Als Top 3 der Lustkiller empfanden die Partner Müdigkeit, Stress und Zeitmangel. Leichte Schmerzen an den Geschlechtsteilen der Partnerin durch die Geburt waren bei einem Drittel (32 Prozent) unter den ersten drei Faktoren für Unlust. Für die Mütter selbst sind leichte Beschwerden selten ein Lustkiller. Ihre Leidenschaft hängt laut der älteren Studie stark davon ab, wie ihr Partner mit Sexualität umgeht und - genau wie bei den Männern - von Müdigkeit. Zwischen weiblichen und männlichen Partnern der Neu-Mamas fanden die Wissenschaftler kaum Unterschiede.

Reden und Handarbeit

"Männer, die sich mit um das Kind kümmern und nachts aufstehen, sind meistens ähnlich erschöpft wie die Mütter", erzählt Klapp. Generell sei der Trieb bei Männern, nachdem sie Vater geworden sind, aber schneller wieder zurück als bei den Frauen. Hilfreich sei es, sich Zeit zu lassen und über Wünsche zu sprechen. "Männer können ihren Frauen ruhig zeigen, dass sie sie begehren", sagt Kapp. "Das muss nicht gleich zu Sex führen." Zärtlichkeit auszutauschen, sei eine gute Möglichkeit, Nähe herzustellen. Umgekehrt könnten Frauen es ihren Männern leichter machen, indem sie ihnen sagen, wenn sie sich wieder zu mehr bereit fühlen.

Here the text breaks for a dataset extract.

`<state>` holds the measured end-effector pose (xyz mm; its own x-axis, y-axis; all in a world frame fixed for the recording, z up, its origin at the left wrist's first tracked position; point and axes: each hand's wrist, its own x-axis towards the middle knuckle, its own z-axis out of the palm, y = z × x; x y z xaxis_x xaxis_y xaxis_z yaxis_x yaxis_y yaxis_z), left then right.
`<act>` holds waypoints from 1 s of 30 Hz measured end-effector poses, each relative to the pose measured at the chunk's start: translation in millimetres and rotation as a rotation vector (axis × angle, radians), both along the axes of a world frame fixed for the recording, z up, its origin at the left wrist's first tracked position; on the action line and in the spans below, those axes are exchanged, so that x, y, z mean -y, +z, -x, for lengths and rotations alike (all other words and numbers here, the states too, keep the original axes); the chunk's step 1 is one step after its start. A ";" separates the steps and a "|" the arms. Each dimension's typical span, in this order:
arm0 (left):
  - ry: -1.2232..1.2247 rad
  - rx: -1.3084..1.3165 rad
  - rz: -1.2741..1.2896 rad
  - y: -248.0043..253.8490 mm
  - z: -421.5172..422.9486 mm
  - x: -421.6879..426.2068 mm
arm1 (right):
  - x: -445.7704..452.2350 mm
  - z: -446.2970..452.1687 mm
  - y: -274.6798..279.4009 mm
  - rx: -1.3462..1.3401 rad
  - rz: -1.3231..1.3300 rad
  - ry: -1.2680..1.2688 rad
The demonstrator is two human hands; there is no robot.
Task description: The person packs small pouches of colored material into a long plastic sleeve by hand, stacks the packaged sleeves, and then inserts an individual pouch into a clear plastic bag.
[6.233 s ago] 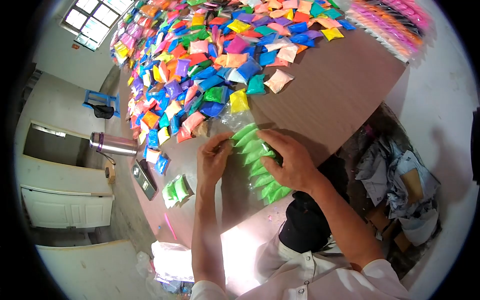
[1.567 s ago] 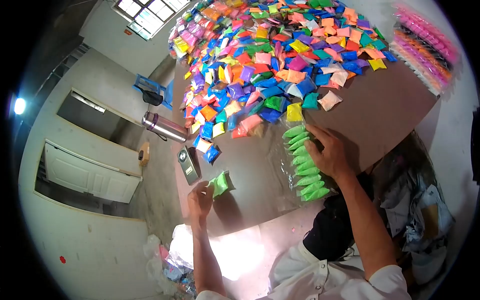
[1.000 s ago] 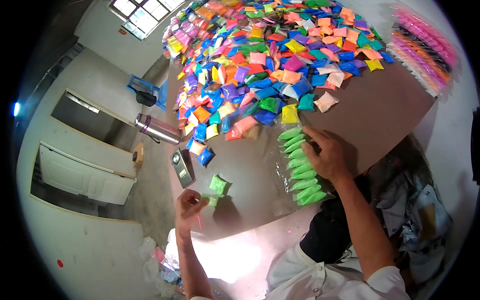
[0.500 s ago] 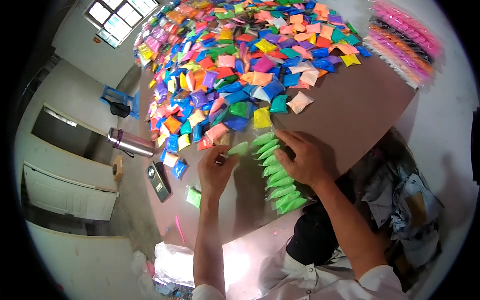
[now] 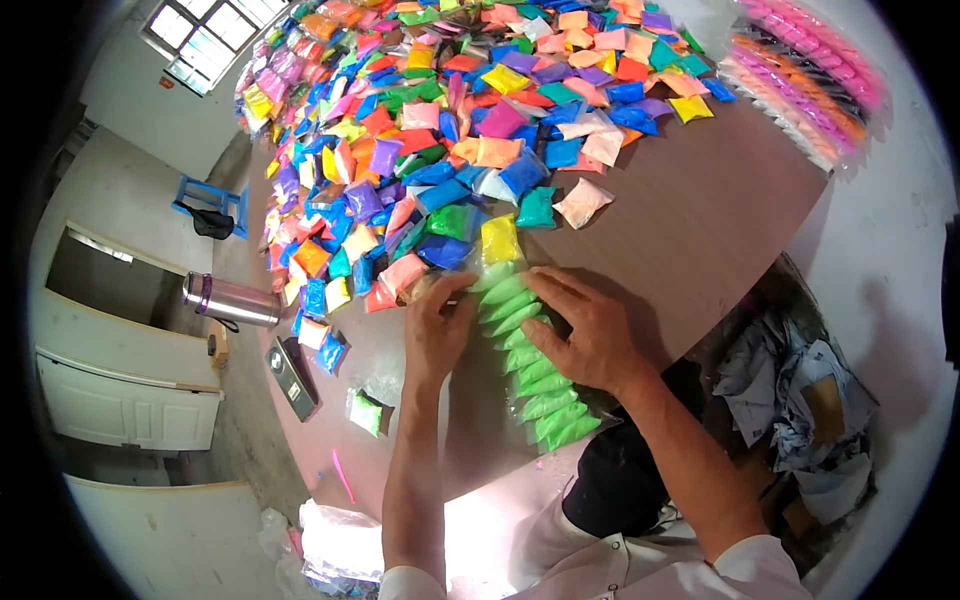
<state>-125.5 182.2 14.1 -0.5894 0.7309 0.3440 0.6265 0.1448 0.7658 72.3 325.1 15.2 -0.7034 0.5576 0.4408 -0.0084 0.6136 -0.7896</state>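
A slanting row of overlapping light green packets [image 5: 530, 360] lies on the brown table between my hands. At the row's far end, my left hand [image 5: 437, 328] has its fingertips beside the top green packet [image 5: 497, 273], which is slightly blurred. Its thumb and forefinger are apart, with nothing seen between them. My right hand [image 5: 588, 332] rests along the row's right side, fingers stretched out and thumb spread against the packets. Just beyond the row sits a yellow packet [image 5: 499, 240]. One loose green packet [image 5: 366, 412] lies left of my left forearm.
A large heap of colored packets [image 5: 430, 120] covers the far table. Bundled packets [image 5: 800, 75] lie far right. Along the left edge are a steel flask [image 5: 235, 300], a dark phone-like device [image 5: 290, 378] and a pink stick [image 5: 343, 475]. Crumpled wrapping [image 5: 790, 410] fills a space below right.
My left hand has brought its green packet rightward to the row's far end, and its thumb and forefinger have parted. My right hand stays along the row. The whole view has shifted slightly.
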 end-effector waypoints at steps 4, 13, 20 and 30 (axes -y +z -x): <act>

Medizinisch spricht, nachdem mögliche Verletzungen abgeheilt sind, nichts gegen vaginalen Geschlechtsverkehr bald nach der Geburt. "Wir empfehlen, Kondome zu benutzen", sagt Klapp. "Die schützen in den ersten sechs Wochen vor Infektionen der Gebärmutter und anschließend vor einer Schwangerschaft."